Originally, speculation in the trade was that Burns was to be ousted because in recent weeks he had sold, at more than $50 a share, 17,443 shares of RCA stock which he had bought in an option agreement for $33.75. The sale angered some investors and brokers, who feared that it would be interpreted publicly as an expression of lack of confidence in the company by one of its chief officers. As it turned out. Burns was merely selling the stock because he knew that he was leaving.

The most likely reason for Burns's exit appears to have been his close identification with RCA's belated entry into the computer business. Between huge development costs and slow sales, RCA's computer program has been running at a loss big enough to offset the profit increases other RCA divisions have shown this year —a fact that tarnished Burns's otherwise excellent record (TIME, Sept. 7, 1959).

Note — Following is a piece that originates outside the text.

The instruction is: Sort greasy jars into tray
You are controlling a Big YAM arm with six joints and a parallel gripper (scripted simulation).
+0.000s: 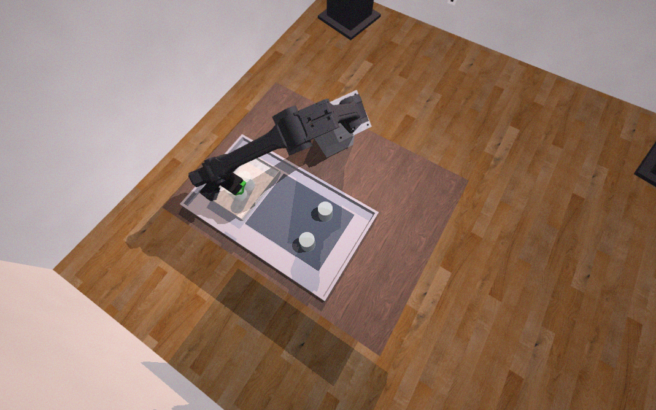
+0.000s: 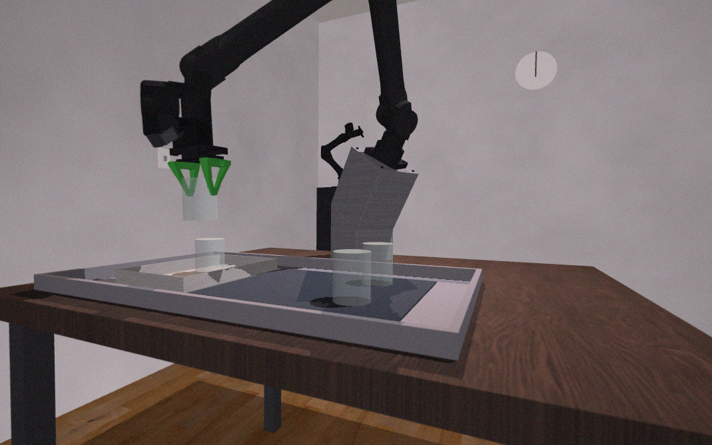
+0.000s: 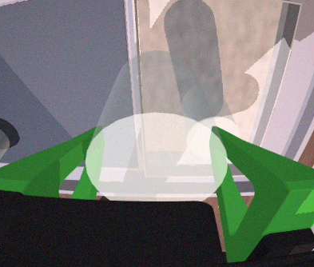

To replace Burns, RCA's proud, patriarchal Chairman David Sarnoff, 70, turned inside to a 31-year RCA veteran: Dr. Elmer W. Engstrom, 60, the company's precise, professorial senior executive vice president who has specialized in research, defense and space business. The 5-ft. 7-in. Engstrom—he is called "Shorty" by his intimates, including even the 5-ft. 8-in. Sarnoff—got his University of Minnesota degree (class of '23) in electrical engineering, has long been associated with developing RCA's color television, a pet Sarnoff project. A top contender for the presidency back in 1957 when Burns was brought in from Booz, Allen & Hamilton, Engstrom is a skilled corporate strategist, had already been given all of Burns's responsibilities except supervision of the National Broadcasting Co. weeks before the formal changeover was announced.